__WHAT TO WORK ON__. In the records below, find the line holding "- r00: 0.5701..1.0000" and the line holding "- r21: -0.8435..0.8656". Set down both, with every line between them, exactly.

================

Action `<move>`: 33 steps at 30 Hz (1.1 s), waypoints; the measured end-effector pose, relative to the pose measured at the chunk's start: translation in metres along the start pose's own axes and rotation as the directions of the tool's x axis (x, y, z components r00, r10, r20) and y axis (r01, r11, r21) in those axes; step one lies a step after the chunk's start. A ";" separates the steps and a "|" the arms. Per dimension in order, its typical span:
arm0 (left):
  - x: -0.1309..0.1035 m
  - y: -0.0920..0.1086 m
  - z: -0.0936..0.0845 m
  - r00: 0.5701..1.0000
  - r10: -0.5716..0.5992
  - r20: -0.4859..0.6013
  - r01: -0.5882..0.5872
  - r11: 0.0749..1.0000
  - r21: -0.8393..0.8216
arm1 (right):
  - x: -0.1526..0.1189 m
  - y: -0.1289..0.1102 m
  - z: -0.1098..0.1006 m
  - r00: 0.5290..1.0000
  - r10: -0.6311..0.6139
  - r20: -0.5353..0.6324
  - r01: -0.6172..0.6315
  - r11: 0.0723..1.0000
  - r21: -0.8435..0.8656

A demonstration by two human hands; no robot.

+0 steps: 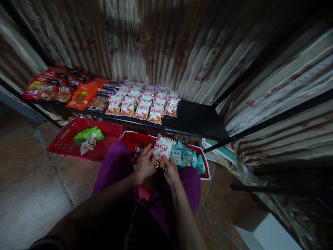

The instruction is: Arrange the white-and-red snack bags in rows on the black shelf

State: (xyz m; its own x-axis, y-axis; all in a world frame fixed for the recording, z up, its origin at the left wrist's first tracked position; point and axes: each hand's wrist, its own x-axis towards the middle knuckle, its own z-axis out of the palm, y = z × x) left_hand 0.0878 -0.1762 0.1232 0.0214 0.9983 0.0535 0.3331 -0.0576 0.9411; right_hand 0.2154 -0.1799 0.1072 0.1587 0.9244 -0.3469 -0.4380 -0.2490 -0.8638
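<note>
Between my knees, above a red basket with a white rim, a white and orange snack bag with a striped edge is held up. My right hand grips its lower right side, the thumb lying on the front. At the bag's left edge, the curled fingers of my left hand close on it; their tips are partly hidden. Teal snack bags lie in the basket's right part. Matching white and orange bags stand in rows on the black shelf ahead.
Farther left on the shelf are dark-striped packs, orange packs and red packs. A second red basket on the floor holds green packs and a small printed pack. A white box sits at lower right.
</note>
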 end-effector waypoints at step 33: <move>0.117 0.036 0.055 0.988 -0.142 -0.060 0.126 0.967 -0.222 | 0.118 -0.080 -0.021 0.940 -0.334 -0.071 0.316 0.931 -0.183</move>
State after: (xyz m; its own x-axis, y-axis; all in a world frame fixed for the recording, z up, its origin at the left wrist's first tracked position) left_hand 0.1543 -0.0613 0.1445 -0.0830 0.9947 -0.0608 0.1156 0.0702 0.9908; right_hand 0.2877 -0.0569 0.1278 0.3586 0.9313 -0.0640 -0.1953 0.0078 -0.9807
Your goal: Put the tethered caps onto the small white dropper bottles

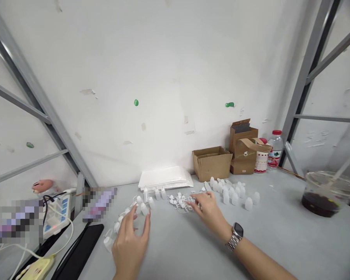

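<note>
My left hand (130, 238) is at the left of the grey table with thumb and forefinger spread apart. Just beyond its fingertips stands a small translucent white bottle (144, 209), one of several in a curved row; I see no grip on it. A capped bottle (107, 244) stands to the left of that hand. My right hand (209, 209), with a watch on the wrist, reaches to the edge of a pile of small white caps with loops (180, 202). Its thumb and forefinger look apart, with nothing clear between them. Several frosted white bottle-like pieces (235, 197) stand right of it.
A stack of white sheets (166, 178) lies against the wall beside a cardboard box (212, 165) and brown paper bag (243, 155). A plastic cup of dark drink (321, 200) stands at right. Cables, a power strip (56, 216) and a black bar (83, 249) lie left.
</note>
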The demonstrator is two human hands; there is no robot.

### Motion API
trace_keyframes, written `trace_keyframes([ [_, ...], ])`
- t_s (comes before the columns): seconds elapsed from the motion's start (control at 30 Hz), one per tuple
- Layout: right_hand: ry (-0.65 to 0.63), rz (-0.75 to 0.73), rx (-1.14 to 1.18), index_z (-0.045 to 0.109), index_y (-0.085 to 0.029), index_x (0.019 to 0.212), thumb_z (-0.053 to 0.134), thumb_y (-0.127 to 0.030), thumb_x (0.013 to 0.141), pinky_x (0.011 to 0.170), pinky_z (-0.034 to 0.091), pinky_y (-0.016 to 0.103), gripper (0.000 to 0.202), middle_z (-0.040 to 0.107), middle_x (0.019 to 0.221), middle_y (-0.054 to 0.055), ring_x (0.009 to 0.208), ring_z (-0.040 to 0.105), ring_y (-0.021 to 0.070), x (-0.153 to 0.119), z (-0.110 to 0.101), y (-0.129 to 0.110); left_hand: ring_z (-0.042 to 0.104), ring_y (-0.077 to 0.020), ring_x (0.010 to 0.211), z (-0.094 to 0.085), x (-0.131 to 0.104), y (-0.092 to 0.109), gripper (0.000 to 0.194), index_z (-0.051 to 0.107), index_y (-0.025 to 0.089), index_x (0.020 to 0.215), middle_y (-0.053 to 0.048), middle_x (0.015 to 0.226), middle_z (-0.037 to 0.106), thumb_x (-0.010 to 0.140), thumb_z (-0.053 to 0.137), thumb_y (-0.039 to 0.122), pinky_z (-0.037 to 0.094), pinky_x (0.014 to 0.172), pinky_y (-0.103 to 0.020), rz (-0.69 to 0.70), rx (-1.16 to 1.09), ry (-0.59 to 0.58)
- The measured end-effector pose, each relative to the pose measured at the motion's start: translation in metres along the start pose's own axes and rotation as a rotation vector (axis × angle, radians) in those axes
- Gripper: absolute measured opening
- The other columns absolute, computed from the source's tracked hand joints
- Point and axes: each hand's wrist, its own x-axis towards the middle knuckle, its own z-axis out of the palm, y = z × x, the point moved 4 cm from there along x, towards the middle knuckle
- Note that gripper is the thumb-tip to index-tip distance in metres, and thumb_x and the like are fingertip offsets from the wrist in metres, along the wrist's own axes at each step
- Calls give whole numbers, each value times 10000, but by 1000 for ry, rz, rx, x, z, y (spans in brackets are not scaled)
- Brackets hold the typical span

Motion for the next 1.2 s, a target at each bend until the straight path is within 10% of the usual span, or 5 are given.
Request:
trace_keyframes([
  [0.1, 113, 143, -215, 611, -165, 916, 386, -310, 908, 750, 309, 352, 267, 640, 748, 57, 727, 552, 199, 9, -12, 32, 606, -212, 734, 5, -9, 27, 372, 551, 236, 1092, -79, 947, 653, 752, 517, 384, 412, 636, -273, 169, -50, -31],
  [0.33, 158, 293, -480, 641, -154, 871, 456, -297, 870, 693, 261, 382, 234, 582, 867, 130, 804, 444, 265, 12, -23, 79, 586, -195, 820, 82, -3, 81, 235, 595, 240, 956, -45, 986, 579, 732, 530, 268, 417, 689, -273, 415, -44, -789],
  [0.53, 105, 297, -581, 655, -167, 734, 529, -312, 832, 639, 260, 347, 216, 557, 801, 120, 787, 436, 256, 13, -16, 88, 539, -232, 893, 115, 0, 80, 260, 538, 185, 957, -72, 952, 526, 721, 549, 291, 402, 729, -313, 375, -28, -726],
  [1.0, 56, 326, -452, 639, -132, 759, 539, -197, 812, 670, 273, 344, 130, 569, 792, 110, 806, 466, 252, 18, -3, 92, 555, -182, 878, 119, -5, 69, 162, 570, 213, 851, -42, 940, 550, 829, 420, 271, 422, 728, -279, 404, -33, -698],
  [1.2, 66, 179, -216, 603, -171, 844, 508, -251, 848, 739, 369, 333, 124, 578, 842, 71, 812, 519, 210, 17, -12, 57, 539, -207, 917, 117, 3, 62, 214, 563, 195, 955, -75, 977, 541, 837, 384, 185, 417, 731, -299, 386, 13, -626],
])
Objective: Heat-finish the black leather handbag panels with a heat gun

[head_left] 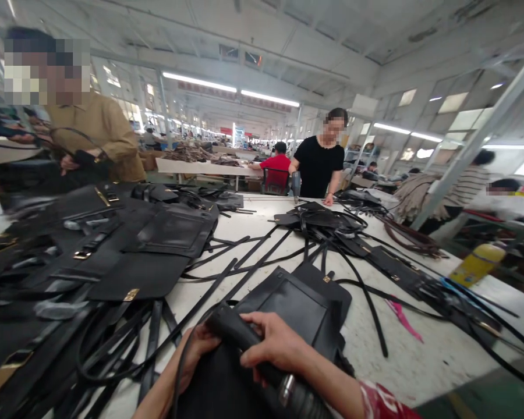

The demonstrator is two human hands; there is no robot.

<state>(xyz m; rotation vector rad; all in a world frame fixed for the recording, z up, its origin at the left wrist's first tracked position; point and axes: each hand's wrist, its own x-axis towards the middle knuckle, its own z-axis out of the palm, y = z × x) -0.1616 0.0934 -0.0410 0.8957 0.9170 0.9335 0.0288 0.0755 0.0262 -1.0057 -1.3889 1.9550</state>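
Observation:
At the bottom centre my right hand point(277, 343) is wrapped round a black handheld tool point(231, 329) with a metal fitting at its lower end. My left hand point(197, 352) is closed at the tool's upper end, fingers pressed on black material; exactly what it pinches is hidden. Beneath both hands lies a black leather bag piece point(227, 384). Just beyond them a black bag point(288, 302) with a stitched pocket panel and a small gold clasp rests on the white table point(402, 378).
Black bags point(152, 273) with straps and gold buckles are heaped at left. More black straps and bags point(323, 221) lie across the table. A yellow bottle point(478, 265) and pink strip point(404, 320) are at right. A person in black point(318, 163) stands opposite, another at left.

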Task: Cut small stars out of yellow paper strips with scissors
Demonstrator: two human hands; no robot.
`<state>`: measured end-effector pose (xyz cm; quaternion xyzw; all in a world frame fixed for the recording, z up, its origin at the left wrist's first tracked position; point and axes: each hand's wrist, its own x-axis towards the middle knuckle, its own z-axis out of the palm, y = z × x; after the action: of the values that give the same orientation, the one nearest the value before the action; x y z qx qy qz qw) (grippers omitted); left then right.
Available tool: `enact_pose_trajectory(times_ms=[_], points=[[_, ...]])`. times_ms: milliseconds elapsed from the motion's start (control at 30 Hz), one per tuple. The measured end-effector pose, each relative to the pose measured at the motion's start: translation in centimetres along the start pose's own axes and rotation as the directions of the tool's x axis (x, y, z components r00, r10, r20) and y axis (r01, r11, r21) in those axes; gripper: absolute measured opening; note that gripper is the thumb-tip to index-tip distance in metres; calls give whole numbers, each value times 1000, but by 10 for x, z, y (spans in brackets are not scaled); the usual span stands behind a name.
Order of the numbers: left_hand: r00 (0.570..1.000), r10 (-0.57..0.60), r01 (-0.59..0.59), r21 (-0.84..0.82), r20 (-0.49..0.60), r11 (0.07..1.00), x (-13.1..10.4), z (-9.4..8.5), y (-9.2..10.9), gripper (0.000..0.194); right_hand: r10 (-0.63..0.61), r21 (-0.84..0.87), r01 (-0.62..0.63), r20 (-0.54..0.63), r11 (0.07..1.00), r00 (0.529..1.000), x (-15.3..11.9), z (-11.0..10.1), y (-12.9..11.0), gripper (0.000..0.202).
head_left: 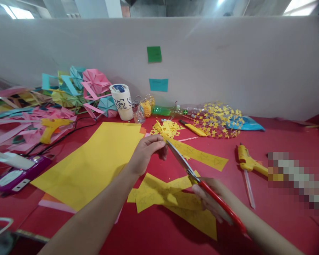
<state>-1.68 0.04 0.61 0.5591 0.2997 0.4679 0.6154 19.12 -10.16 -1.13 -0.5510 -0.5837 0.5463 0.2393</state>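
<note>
My left hand (145,154) is closed in a pinch on a tiny bit of yellow paper, mostly hidden by the fingertips. Right at those fingertips are the tips of the red-handled scissors (181,158), which my right hand (208,194) grips from below. The blades look nearly closed. Just beyond them lies a yellow paper strip (203,156) with pencilled star outlines. More yellow strips (152,193) with drawn stars overlap on the red table beneath my hands. A small cut yellow star (186,157) rests beside the blades. Behind my left hand is a pile of yellow paper scraps (167,129).
Large yellow sheets (103,159) lie at left. A yellow glue gun (51,129) and purple power strip (23,173) are beyond them. At the back stand a white cup (121,104) and a star-covered clear bottle (219,118), near a yellow cutter (195,129). Another glue gun (246,159) lies right.
</note>
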Motion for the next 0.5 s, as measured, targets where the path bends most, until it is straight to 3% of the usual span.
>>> enact_pose_trajectory(times_ms=[200,500], points=[[997,33,-29,61,-64,998,1,-1,1,15,-41,-49,41,-6,998,999,1,0,0,52],[999,49,-48,91,-2,995,-4,3,-1,15,-24,-62,25,14,998,1000,-1,-1,-2,49]])
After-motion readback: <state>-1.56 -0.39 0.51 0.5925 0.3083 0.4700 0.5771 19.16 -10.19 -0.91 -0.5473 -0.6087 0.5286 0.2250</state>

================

__WORKED SOLUTION__.
  - r00: 0.5701..1.0000
  - r10: -0.5716..0.5992
  - r20: -0.4859..0.6013
  - r01: -0.5882..0.5872
  - r11: 0.0749..1.0000
  - r21: -0.8393..0.8216
arm1 (right):
  - x: -0.1526..0.1189 m
  - y: -0.1289..0.1102 m
  - z: -0.1098..0.1006 m
  - r00: 0.5290..1.0000
  - r10: -0.6311..0.6139
  - r20: -0.5353..0.6324
  - r01: -0.6172..0.6315
  - r11: 0.0723..1.0000
  - r21: -0.8435..0.8656

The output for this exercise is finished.